Our thoughts and prayers go out to all of those who have been impacted.
Florida’s Power Supply – Preventive Action for the Future
Electricity is a necessity for the health and safety of all our customers, and it is our responsibility to provide it as reliably and affordably as possible while protecting our environment.
Florida could be exposed to an extreme cold snap with loads dramatically increasing; however, our exposure to intermittent generation and low energy supply is significantly less than in Texas. Utilities in Florida plan for extreme events, have designated reserve energy supply and operate in a regulated power market that emphasizes reliability and affordability.
Florida’s electric utilities currently get about 2% of their energy from solar.
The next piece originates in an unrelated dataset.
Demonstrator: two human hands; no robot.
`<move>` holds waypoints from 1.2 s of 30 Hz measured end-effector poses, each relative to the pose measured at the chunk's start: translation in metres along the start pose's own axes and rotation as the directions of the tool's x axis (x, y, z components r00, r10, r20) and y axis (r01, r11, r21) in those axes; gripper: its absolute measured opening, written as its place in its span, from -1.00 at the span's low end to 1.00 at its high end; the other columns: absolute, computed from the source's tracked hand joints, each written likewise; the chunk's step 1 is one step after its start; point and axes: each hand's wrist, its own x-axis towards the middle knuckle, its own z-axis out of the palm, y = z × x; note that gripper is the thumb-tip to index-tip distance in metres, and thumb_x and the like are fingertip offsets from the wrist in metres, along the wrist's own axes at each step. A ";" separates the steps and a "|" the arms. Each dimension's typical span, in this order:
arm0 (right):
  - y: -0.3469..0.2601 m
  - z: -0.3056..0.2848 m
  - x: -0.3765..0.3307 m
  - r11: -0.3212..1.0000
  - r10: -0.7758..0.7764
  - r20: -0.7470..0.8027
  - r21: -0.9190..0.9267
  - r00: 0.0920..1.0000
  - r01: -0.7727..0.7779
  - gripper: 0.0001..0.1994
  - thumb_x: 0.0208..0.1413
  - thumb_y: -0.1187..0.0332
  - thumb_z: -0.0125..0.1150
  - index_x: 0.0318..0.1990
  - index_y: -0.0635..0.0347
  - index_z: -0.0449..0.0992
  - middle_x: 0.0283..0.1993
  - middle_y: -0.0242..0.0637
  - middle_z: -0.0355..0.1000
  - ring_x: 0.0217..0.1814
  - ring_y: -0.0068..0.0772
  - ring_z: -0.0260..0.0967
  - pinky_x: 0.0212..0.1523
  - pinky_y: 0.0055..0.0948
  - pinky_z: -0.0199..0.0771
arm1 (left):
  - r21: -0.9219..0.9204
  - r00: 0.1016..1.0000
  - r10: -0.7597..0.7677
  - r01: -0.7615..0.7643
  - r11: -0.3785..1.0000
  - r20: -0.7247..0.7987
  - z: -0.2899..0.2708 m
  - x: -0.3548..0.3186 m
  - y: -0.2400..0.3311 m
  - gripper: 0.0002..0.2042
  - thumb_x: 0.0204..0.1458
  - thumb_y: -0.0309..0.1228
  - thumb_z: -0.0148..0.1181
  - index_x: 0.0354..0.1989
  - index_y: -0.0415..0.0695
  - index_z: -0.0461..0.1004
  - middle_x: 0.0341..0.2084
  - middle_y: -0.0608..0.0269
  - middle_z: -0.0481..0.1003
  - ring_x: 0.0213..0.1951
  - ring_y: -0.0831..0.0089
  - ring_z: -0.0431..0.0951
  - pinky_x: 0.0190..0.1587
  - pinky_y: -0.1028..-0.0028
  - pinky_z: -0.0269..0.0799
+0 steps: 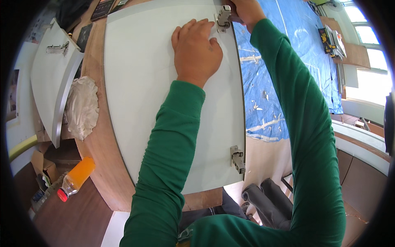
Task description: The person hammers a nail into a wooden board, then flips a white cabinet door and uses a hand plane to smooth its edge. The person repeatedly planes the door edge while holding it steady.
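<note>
Two hands work a pale grey panel (164, 103): left hand (196, 51) flat, right hand (246, 11) gripping its upper metal hinge (223, 18).

1. The large white cabinet door panel (164, 107) is smooth and matt, with a thin dark edge band.
2. Both silver hinges (238, 159) on its right edge look like dull metal.
3. The brown wooden tabletop (103, 164) beneath has a plain, flat finish.
4. The crumpled white cloth (82, 107) at the tabletop's left edge looks soft and wrinkled.
5. The blue tarpaulin (284, 61) looks like slightly glossy plastic.
</note>
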 end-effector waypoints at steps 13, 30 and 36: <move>-0.007 -0.005 -0.019 0.981 -0.028 0.007 -0.190 1.000 0.029 -0.59 0.40 0.02 0.10 -0.28 0.20 0.58 -0.48 -0.39 0.40 -0.56 -0.48 0.29 -0.57 -0.37 0.36 | 0.191 0.999 0.009 -0.019 0.981 0.053 0.006 -0.003 -0.001 -0.59 0.17 -0.37 0.17 0.22 -0.11 0.53 0.35 0.24 0.42 0.44 0.27 0.26 0.54 0.10 -0.09; 0.016 -0.004 -0.052 0.998 -0.067 0.021 0.009 0.998 0.066 -0.63 0.39 0.10 0.16 -0.29 0.27 0.57 -0.45 -0.36 0.48 -0.50 -0.46 0.39 -0.44 -0.38 0.45 | 0.169 0.995 0.059 -0.073 0.983 0.084 0.003 0.001 -0.001 -0.56 0.10 -0.45 0.13 0.19 -0.26 0.51 0.31 -0.01 0.43 0.41 0.07 0.30 0.51 -0.02 -0.02; 0.020 -0.009 -0.076 0.994 -0.054 0.039 0.094 0.998 0.050 -0.63 0.40 0.12 0.15 -0.31 0.27 0.56 -0.47 -0.38 0.46 -0.50 -0.50 0.36 -0.45 -0.39 0.40 | 0.191 0.994 0.073 -0.087 0.978 0.081 0.005 0.001 -0.003 -0.56 0.10 -0.44 0.14 0.19 -0.27 0.51 0.32 0.00 0.43 0.41 0.07 0.30 0.50 -0.03 -0.01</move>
Based on utility-planned solar additions, that number will increase to 7%–10% by 2027. While Florida is called the “Sunshine State”, summer thunderstorms occur frequently, reducing the amount of available solar energy. As Florida utilities add more solar, we will continue to invest in backup generation within Florida from natural gas, oil and batteries (if they become cost-effective).
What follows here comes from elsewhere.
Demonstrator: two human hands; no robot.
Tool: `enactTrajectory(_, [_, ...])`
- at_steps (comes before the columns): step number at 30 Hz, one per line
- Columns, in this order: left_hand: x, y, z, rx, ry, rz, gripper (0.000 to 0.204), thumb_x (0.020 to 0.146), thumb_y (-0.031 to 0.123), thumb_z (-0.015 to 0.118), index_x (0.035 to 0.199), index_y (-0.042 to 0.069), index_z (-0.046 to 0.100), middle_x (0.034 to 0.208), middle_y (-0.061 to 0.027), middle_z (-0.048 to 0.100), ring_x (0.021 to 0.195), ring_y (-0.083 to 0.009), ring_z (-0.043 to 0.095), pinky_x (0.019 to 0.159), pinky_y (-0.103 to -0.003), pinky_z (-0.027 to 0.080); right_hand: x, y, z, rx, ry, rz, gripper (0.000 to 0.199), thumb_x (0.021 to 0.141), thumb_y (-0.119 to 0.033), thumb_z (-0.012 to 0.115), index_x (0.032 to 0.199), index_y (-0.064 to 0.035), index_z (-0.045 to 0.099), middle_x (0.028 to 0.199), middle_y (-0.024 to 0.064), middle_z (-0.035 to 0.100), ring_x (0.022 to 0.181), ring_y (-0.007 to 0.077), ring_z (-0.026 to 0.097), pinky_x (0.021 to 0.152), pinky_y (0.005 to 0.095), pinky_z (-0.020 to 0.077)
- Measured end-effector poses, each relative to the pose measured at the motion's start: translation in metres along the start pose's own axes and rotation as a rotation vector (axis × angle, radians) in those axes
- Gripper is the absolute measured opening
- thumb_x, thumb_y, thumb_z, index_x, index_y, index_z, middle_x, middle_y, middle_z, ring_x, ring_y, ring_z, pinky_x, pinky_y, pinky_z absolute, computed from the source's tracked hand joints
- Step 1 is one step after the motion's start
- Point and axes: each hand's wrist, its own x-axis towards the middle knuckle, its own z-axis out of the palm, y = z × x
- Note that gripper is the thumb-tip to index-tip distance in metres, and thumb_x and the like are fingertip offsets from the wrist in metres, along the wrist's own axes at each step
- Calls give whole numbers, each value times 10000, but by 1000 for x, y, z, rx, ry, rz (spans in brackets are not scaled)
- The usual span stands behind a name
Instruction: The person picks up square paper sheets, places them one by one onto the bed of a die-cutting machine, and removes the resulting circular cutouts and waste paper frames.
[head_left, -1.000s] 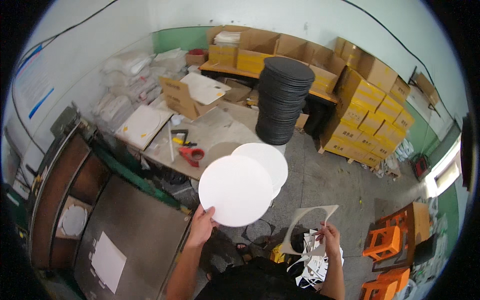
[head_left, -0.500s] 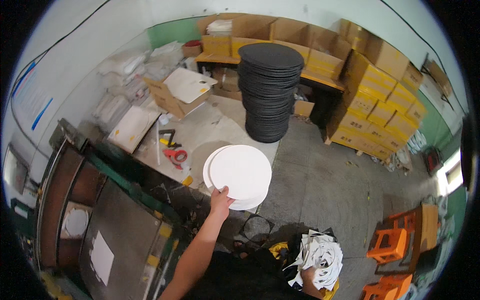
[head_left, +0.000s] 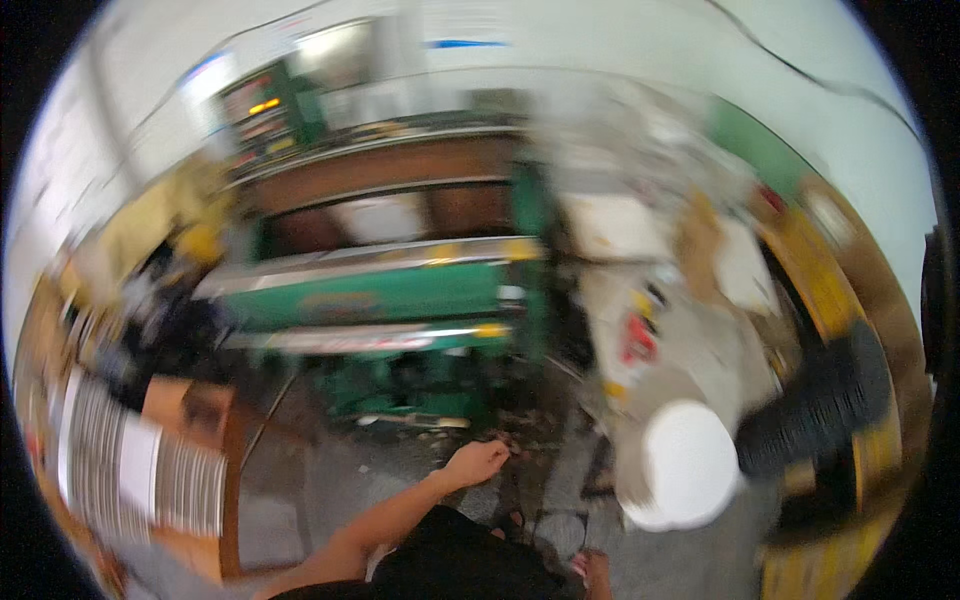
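Observation:
My left hand point(head_left: 478, 463), smeared by motion, is held out in front of the machine with its fingers curled; I see nothing in it. My right hand point(head_left: 593, 570) hangs low near the bottom edge, too blurred to show whether its fingers are open or closed. On the near corner of the work table point(head_left: 700, 345) lies a small stack of round white discs point(head_left: 690, 465), apart from both hands. Behind it rises a tall stack of black discs point(head_left: 820, 400), appearing tilted toward the right rim.
A green machine point(head_left: 380, 295) with a metal front bar stands ahead, a white piece point(head_left: 380, 217) inside it. On the table are a red tape dispenser point(head_left: 638, 338) and an open carton point(head_left: 700, 235). At left, striped stacked sheets point(head_left: 140, 455) rest on a wooden stand point(head_left: 232, 480).
The view has swung left toward the machine. My left hand has let go of the white discs, which stay on the table corner. My right hand is away from the white cut-out scraps.

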Motion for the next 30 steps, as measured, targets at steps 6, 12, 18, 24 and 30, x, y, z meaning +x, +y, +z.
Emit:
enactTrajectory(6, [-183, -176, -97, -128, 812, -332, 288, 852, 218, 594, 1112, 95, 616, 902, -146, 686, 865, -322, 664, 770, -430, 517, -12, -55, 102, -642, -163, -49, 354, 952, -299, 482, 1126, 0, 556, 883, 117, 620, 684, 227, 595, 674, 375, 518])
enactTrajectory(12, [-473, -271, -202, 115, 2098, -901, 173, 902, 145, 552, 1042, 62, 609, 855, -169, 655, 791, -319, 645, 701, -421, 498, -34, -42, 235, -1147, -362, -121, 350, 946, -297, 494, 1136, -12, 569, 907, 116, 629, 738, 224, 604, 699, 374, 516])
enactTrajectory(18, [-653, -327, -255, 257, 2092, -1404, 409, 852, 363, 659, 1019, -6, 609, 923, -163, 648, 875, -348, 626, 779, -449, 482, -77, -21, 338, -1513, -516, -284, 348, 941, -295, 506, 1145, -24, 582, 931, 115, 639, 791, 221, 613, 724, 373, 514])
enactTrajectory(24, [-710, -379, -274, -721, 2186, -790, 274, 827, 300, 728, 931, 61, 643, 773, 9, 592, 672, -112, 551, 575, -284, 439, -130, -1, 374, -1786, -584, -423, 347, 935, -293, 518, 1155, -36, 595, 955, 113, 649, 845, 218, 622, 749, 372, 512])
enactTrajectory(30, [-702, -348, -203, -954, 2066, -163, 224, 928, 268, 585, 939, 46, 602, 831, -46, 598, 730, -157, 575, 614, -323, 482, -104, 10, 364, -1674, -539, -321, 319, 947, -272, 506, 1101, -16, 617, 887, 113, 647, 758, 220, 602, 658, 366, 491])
Florida also has a planning reserve of 15%-20%, and utilities must ensure units can perform at their peak. Given the increase in solar over the next seven years, Florida’s electric utilities are collectively considering raising their reserve margins to proactively plan for intermittency in renewable generation.
Florida’s municipal electric utilities, including Beaches Energy, are bringing significantly more solar energy into our generation mix. At the same time, we must be proactive to ensure the system continues to be reliable and that electricity is affordable. We understand the impacts to our customers and have time to enhance the supply requirements to ensure Floridians have low-cost, reliable and clean power. And, we look forward to delivering on our mission.